Another interesting finding regarding the influence of socioeconomic status on the level of depressive symptoms is that these indices had no relationship with gender difference in depressive symptoms. This suggests that women in both non-industrialized and industrialized countries/regions report a higher level of depressive symptoms than males. Previously, it has been suggested that the gender ratio of major depressive disorder in non-industrialized countries is smaller than in industrialized countries (Weissman et al., 1993). One piece of evidence that supports this viewpoint is that treated cases of depression in some non-industrialized countries indicated either equal gender ratio [e.g., Bulaways in Rhodesia (Republic of Zimbabwe after 1980) and Baghdad in Iraq; see Table 1 in Weissman and Klerman, 1977] or even a higher proportion of males than females (e.g., Dakar in Guinea, Madurai, Madras, and New Delhi in India, see Table 1 in Weissman and Klerman, 1977). Considering the economic situation as well as the level of medical service in these countries/regions, it is possible that depression in females in these countries/regions may be even more under-diagnosed than males. This issue warrants further research in these countries/regions.

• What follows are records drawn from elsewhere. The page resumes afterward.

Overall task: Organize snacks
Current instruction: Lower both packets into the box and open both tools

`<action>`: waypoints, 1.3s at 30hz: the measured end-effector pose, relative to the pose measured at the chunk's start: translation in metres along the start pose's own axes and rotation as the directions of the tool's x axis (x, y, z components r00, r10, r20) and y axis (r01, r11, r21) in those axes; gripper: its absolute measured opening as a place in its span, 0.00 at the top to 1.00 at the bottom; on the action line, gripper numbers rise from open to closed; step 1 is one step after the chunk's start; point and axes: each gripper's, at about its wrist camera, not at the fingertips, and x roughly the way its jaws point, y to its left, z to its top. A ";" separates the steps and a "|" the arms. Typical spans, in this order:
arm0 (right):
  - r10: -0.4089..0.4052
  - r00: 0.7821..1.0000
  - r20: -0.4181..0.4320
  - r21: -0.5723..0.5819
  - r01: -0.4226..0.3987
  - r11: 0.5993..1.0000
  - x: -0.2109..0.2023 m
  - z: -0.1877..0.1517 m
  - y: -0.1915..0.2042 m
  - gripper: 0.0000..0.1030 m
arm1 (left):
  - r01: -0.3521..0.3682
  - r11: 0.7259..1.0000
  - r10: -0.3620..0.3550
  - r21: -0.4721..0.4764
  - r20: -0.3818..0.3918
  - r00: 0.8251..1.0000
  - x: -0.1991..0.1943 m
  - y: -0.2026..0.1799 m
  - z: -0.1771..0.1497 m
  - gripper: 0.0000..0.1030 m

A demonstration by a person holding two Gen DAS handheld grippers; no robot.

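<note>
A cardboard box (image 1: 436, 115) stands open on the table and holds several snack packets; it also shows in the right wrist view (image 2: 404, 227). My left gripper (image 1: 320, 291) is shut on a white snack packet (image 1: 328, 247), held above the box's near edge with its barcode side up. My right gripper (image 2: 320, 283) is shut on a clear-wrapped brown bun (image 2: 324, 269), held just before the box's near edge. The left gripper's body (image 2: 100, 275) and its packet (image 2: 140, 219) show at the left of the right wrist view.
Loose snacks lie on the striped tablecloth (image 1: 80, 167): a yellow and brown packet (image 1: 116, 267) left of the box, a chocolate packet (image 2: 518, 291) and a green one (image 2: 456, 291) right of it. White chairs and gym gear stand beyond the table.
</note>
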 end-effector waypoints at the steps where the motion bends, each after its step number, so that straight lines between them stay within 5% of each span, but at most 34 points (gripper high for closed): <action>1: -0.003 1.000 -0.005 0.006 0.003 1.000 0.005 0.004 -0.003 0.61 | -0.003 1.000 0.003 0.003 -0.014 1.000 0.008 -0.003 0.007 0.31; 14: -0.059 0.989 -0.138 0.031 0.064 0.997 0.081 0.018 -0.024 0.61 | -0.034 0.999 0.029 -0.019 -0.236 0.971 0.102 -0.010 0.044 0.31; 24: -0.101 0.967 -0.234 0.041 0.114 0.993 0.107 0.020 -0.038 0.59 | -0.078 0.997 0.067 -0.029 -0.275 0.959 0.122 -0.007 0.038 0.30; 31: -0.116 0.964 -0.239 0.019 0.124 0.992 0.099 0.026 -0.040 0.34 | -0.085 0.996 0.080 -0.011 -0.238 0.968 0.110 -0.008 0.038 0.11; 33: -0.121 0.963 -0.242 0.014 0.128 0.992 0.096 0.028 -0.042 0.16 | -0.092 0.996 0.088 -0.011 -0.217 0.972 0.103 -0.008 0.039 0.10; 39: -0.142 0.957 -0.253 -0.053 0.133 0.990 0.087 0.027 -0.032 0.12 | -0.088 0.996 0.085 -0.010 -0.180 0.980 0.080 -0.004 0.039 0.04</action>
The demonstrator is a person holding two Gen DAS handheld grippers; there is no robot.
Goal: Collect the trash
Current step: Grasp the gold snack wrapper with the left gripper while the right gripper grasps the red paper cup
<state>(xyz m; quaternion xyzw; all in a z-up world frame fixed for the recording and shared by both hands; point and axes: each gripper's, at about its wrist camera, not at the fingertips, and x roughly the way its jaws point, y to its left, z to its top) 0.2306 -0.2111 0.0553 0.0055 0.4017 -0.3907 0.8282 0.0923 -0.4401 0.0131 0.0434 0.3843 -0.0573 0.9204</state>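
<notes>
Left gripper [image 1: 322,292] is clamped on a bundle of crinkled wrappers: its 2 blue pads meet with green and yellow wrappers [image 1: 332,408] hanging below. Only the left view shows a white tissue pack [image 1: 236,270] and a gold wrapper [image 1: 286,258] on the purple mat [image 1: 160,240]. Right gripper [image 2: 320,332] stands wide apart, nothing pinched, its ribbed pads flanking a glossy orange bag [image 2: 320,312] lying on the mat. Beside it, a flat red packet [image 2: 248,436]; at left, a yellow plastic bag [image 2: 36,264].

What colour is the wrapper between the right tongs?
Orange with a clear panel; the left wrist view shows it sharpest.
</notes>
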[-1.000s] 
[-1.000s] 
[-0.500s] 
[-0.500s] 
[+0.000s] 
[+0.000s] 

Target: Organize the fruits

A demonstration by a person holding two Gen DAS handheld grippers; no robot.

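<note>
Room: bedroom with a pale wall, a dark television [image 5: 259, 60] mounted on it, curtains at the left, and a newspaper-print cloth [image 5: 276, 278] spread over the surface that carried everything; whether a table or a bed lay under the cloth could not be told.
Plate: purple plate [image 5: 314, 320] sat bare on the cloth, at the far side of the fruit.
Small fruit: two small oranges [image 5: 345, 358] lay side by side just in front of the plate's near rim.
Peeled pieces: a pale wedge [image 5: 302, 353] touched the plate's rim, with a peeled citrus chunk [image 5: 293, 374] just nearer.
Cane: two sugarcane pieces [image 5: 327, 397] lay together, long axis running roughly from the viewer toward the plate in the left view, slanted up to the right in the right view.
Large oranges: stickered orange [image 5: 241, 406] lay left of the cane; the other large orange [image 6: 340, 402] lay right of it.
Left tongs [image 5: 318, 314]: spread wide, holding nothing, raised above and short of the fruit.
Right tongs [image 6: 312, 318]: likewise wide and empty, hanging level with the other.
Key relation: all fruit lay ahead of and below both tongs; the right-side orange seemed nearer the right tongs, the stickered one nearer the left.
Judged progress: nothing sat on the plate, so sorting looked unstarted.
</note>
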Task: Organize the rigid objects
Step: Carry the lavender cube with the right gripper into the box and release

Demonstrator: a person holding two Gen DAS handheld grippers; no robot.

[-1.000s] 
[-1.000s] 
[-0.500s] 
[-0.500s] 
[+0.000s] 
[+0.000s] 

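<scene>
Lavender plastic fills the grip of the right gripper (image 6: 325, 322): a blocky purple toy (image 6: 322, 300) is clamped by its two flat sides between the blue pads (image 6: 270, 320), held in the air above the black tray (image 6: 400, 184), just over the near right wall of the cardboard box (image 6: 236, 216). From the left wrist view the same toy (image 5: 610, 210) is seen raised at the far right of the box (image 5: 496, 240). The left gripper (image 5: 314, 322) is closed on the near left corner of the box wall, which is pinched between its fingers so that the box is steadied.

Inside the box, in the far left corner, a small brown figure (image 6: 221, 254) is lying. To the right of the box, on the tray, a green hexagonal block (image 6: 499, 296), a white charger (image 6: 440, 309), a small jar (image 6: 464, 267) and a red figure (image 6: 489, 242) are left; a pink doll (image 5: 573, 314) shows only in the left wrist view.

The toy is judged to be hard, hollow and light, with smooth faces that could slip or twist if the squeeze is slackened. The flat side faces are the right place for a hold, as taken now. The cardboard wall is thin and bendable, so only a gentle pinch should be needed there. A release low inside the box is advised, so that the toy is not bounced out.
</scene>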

The final aim of the present meta-analysis was to evaluate the validity of the three theories purporting to explain the gender difference in depression. To do this, analyses were conducted using age as a moderator. Similar to the finding previously reported in a study using patients with diagnosed depressive disorders (Angold et al., 1999), gender difference in the level of depressive symptoms was found in our youngest group, that is, the adolescents. A similar extent of gender difference in the level of depressive symptoms was also observed in young adults. The gender difference increased significantly when the group reached 30 years of age. The change in gender difference magnitude with age is consistent with the social gender role theory of depression, which is based on the disadvantaged social status that females experience relative to males (Gove, 1977; Mirowsky, 1996). In particular, it supports the age increment prediction of this theory as originally proposed by Mirowsky. Smaller gender differences are expected in adolescence since the majority of women and men would be in school and relatively few would be in paid employment. Gender difference in levels of depressive symptoms emerges in adolescence and increases significantly in middle adulthood due to the emergence of inequities in employment, housework, family responsibilities, and other factors.

The change in gender difference with age is not consistent with the biological or evolutionary theories. A biological account of gender difference, which suggests that the influence of female hormones as the cause (Janowsky and Rausch, 1985), is not consistent with the similar gender difference in the level of depressive symptoms in the middle-age and the older adult groups. We would expect female hormone levels to be different in these two periods of the human lifespan. Similarly, the evolutionary theory, which highlights females concerns about their own appearance and body image in mate selection, would predict a peak in gender difference in the level of depressive symptoms in the two younger age groups. However, our results did not support this prediction.

The embodiment of unequal social gender for adult females has been well described by those who believe that an unfavorable social gender role causes females to be at a higher risk of depression (Barnett et al., 1992; McIntosh et al., 1994). A quote from the recent Human Development Report summarized the poor situation experienced by many females worldwide: “Women experienced many kinds of disadvantage and discrimination in health, education, and employment” (United Nations Development Programme, 2014, p. 39). Thus, it appears that there is a significant link between the present finding of females scoring 1.159 points higher than males on the 21-item BDI and the observed 8% lower score of females on the Human Development Index (a comprehensive index which takes into consideration life expectancy, education, and economy) as reported by the recent Human Development Project (United Nations Development Programme, 2014). Importantly, the present findings suggest that the link may be important even at the sub-clinical level of depression in the general population.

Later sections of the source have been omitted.